TRL is designed with modularity in mind so that users to be able to efficiently customize the training loop for their needs. Below are some examples on how you can apply and test different techniques.  Note: Although these examples use the DPOTrainer, the customization applies to most (if not all) trainers.

## Train on multiple GPUs / nodes

The trainers in TRL use 🤗 Accelerate to enable distributed training across multiple GPUs or nodes. To do so, first create an 🤗 Accelerate config file by running

```bash
accelerate config
```

and answering the questions according to your multi-gpu / multi-node setup. You can then launch distributed training by running:

```bash
accelerate launch your_script.py
```

We also provide config files in the [examples folder](https://github.com/huggingface/trl/tree/main/examples/accelerate_configs) that can be used as templates. To use these templates, simply pass the path to the config file when launching a job, e.g.:

```shell
accelerate launch --config_file=examples/accelerate_configs/multi_gpu.yaml --num_processes {NUM_GPUS} path_to_script.py --all_arguments_of_the_script
```

Refer to the [examples page](https://github.com/huggingface/trl/tree/main/examples) for more details.

### Distributed training with DeepSpeed

All of the trainers in TRL can be run on multiple GPUs together with DeepSpeed ZeRO-{1,2,3} for efficient sharding of the optimizer states, gradients, and model weights.
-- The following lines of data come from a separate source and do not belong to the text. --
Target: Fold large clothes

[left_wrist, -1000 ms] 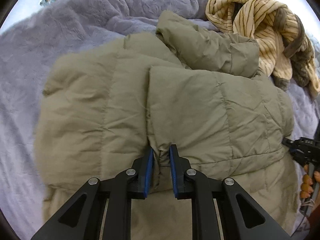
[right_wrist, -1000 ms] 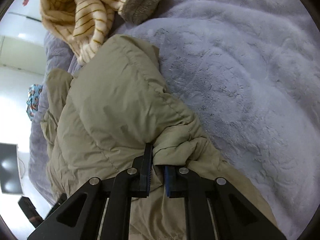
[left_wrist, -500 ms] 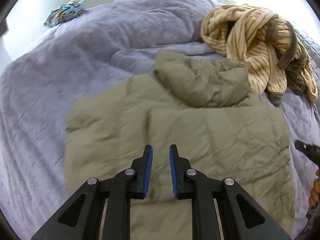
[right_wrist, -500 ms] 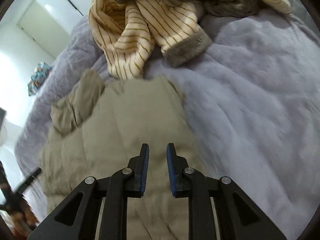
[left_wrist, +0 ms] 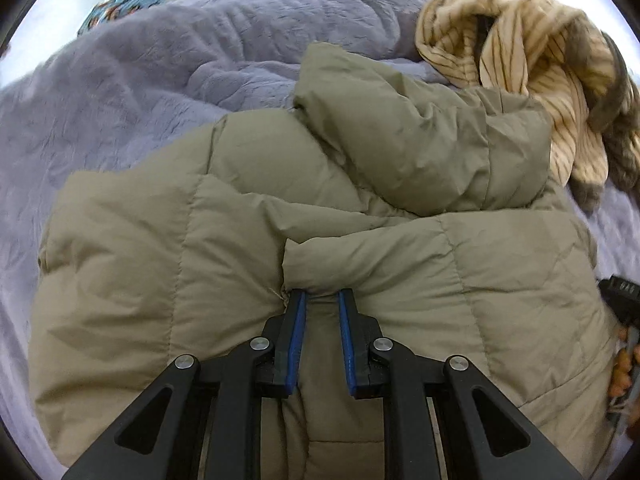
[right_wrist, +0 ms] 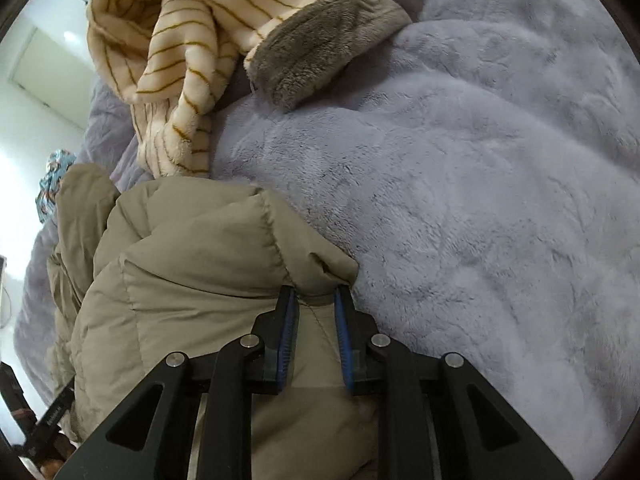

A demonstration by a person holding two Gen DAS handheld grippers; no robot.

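While jacket (left_wrist: 320, 208) lies on blanket (right_wrist: 480, 200), left gripper (left_wrist: 322, 300) pinches its fold; right gripper (right_wrist: 315, 294) narrow, fabric between pads. Striped robe (left_wrist: 520, 60) touches hood; patterned cloth (left_wrist: 124, 0) well apart.

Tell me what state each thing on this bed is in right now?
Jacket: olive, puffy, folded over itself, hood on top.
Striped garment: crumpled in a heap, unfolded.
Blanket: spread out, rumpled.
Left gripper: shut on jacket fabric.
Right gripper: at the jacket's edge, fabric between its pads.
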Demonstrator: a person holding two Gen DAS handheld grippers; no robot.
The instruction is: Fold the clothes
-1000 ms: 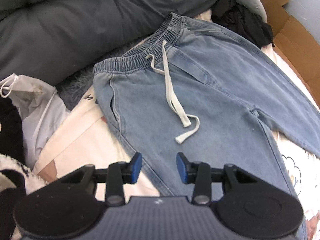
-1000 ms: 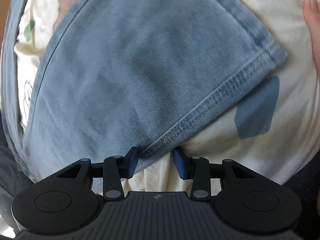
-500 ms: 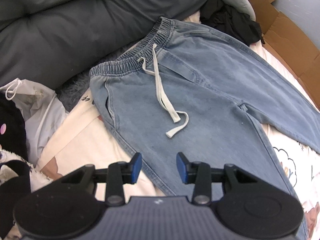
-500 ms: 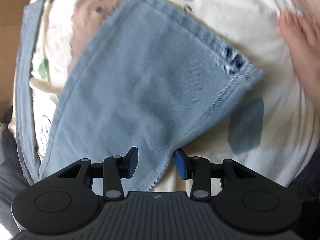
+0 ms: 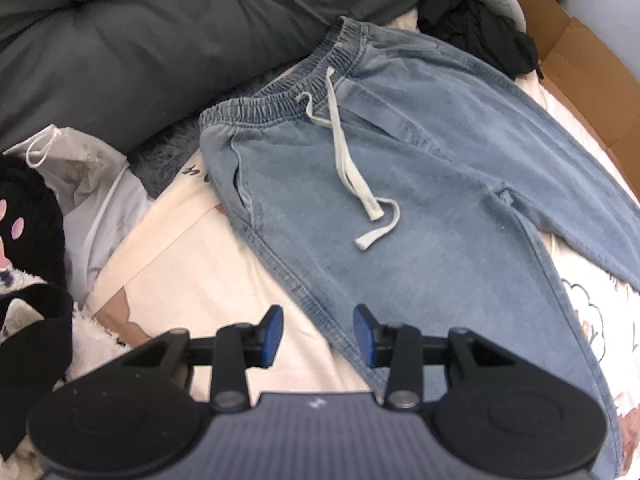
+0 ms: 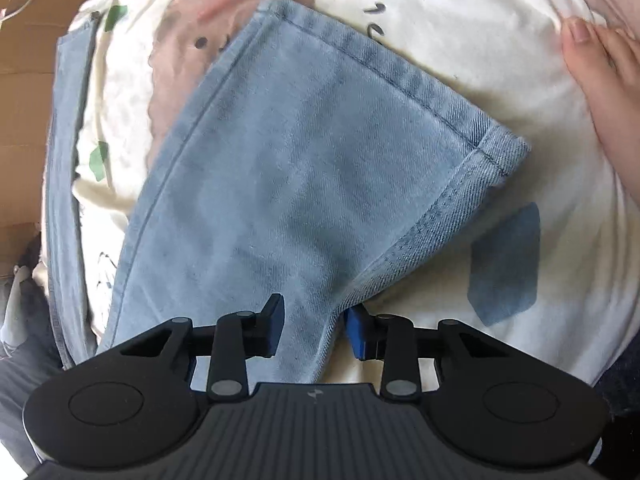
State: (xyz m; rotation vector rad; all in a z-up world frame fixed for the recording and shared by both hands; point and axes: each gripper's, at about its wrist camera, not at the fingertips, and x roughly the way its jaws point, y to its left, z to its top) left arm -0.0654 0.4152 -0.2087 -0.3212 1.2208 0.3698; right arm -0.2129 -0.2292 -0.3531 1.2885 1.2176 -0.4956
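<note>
Light blue drawstring jeans (image 5: 420, 184) lie flat on the printed cream sheet (image 5: 192, 280), waistband toward the grey cushions, white drawstring (image 5: 352, 176) loose on the front. My left gripper (image 5: 318, 334) hovers open over the jeans' left side seam, holding nothing. In the right wrist view one jeans leg (image 6: 312, 184) lies with its hem (image 6: 448, 216) at the right. My right gripper (image 6: 314, 330) stands open, and the lower corner of that leg runs between its fingers. The other leg (image 6: 60, 160) runs along the left edge.
Dark grey cushions (image 5: 160, 40) lie behind the waistband. A white plastic bag (image 5: 88, 184) and a black plush toy (image 5: 28, 240) sit at the left. Black clothes (image 5: 480, 28) and cardboard (image 5: 588, 80) are at the far right. A person's bare foot (image 6: 604, 72) rests on the sheet beside the hem.
The left gripper's view has shifted a little over the jeans. The right gripper has drawn back from the leg, so more of it shows; its hem corner now lies between the fingers.
</note>
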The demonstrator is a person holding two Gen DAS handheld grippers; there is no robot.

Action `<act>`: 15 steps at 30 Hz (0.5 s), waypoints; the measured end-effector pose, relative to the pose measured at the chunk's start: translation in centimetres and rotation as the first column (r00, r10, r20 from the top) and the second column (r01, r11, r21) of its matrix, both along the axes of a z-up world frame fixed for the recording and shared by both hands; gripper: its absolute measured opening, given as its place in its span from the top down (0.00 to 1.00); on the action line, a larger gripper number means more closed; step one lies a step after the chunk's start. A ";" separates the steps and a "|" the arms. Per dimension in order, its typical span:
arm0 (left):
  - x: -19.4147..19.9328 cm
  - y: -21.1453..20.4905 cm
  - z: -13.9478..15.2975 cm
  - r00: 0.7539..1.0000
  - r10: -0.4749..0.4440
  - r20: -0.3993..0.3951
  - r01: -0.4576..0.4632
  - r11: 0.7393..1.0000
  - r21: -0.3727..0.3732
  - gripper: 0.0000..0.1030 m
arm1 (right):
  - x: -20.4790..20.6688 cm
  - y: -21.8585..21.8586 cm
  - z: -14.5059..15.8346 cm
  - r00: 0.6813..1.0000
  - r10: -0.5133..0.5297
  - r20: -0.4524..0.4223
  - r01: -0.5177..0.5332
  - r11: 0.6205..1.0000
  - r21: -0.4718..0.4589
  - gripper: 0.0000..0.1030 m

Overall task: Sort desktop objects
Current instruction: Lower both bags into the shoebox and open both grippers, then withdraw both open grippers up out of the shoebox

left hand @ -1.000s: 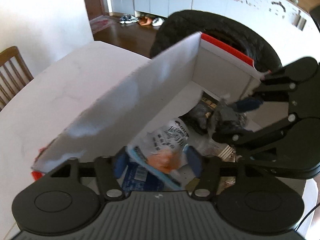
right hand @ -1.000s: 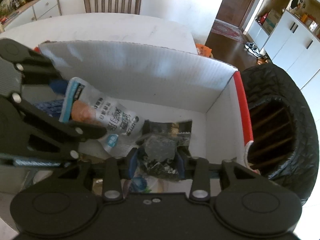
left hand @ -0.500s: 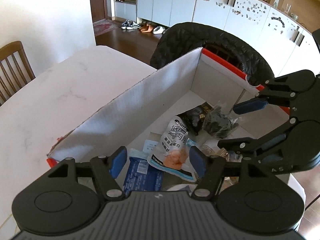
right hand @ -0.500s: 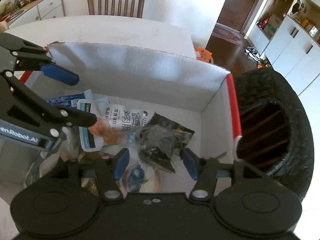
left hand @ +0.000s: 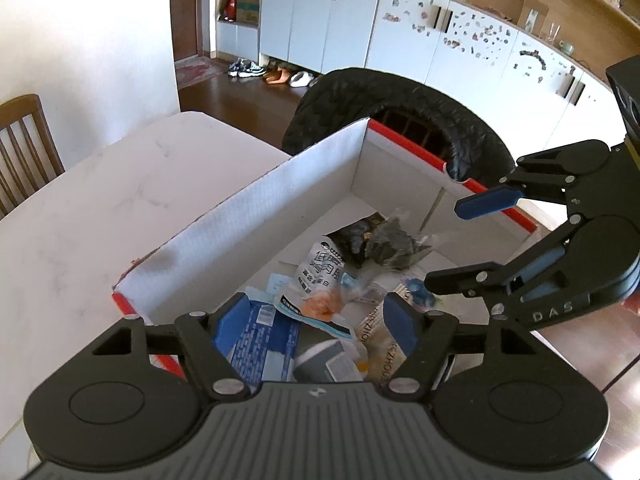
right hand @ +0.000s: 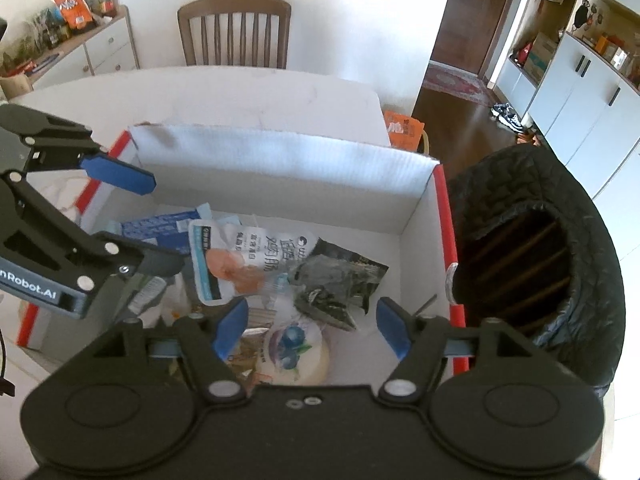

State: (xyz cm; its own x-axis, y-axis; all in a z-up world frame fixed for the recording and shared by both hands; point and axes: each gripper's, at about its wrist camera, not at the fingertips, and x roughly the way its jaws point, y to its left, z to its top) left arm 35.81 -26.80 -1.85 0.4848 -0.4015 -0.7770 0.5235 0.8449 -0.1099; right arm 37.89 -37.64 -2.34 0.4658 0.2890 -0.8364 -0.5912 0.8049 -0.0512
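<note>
Both grippers above the cardboard box, jaws spreading, nothing held.

Left wrist view: left gripper (left hand: 316, 322) over the near end of the box (left hand: 256, 216), blue pads apart and opening, no item between them; white snack pouch (left hand: 320, 280) and dark clear bag (left hand: 390, 242) lie on the box floor, blue packet (left hand: 262, 338) below the left pad; right gripper (left hand: 456, 242) at right edge, also spread. Right wrist view: right gripper (right hand: 310, 326) jaws opening, empty, above dark clear bag (right hand: 332, 286), which lies loose beside white snack pouch (right hand: 240, 258); round blueberry pack (right hand: 294, 350) under it; left gripper (right hand: 160, 224) at left, spread; box sits on white table (right hand: 240, 92), black quilted basket (right hand: 560, 264) just right of it.
</note>
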 end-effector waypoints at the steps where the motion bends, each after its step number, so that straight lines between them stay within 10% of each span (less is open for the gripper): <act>1: -0.2 0.2 0.2 1.000 0.001 0.002 -0.001 1.000 -0.004 0.29 | -0.2 -0.1 0.3 1.000 -0.003 0.002 0.003 1.000 0.009 0.30; 15: -4.5 2.9 2.7 0.997 0.000 0.071 0.005 0.998 -0.061 0.20 | -3.6 0.3 3.2 0.999 -0.023 0.035 0.020 0.997 0.068 0.29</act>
To do so, run:

```shell
accelerate launch --config_file=examples/accelerate_configs/deepspeed_zero{1,2,3}.yaml --num_processes {NUM_GPUS} path_to_your_script.py --all_arguments_of_the_script
```

Note that for ZeRO-3, a small tweak is needed to initialize your reward model on the correct device via the `zero3_init_context_manager()` context manager. In particular, this is needed to avoid DeepSpeed hanging after a fixed number of training steps. Here is a snippet of what is involved from the [`sentiment_tuning`](https://github.com/huggingface/trl/blob/main/examples/scripts/ppo.py) example:

```python
ds_plugin = ppo_trainer.accelerator.state.deepspeed_plugin
if ds_plugin is not None and ds_plugin.is_zero3_init_enabled():
    with ds_plugin.zero3_init_context_manager(enable=False):
        sentiment_pipe = pipeline("sentiment-analysis", model="lvwerra/distilbert-imdb", device=device)
else:
    sentiment_pipe = pipeline("sentiment-analysis", model="lvwerra/distilbert-imdb", device=device)
```

Consult the 🤗 Accelerate [documentation](https://huggingface.co/docs/accelerate/usage_guides/deepspeed) for more information about the DeepSpeed plugin.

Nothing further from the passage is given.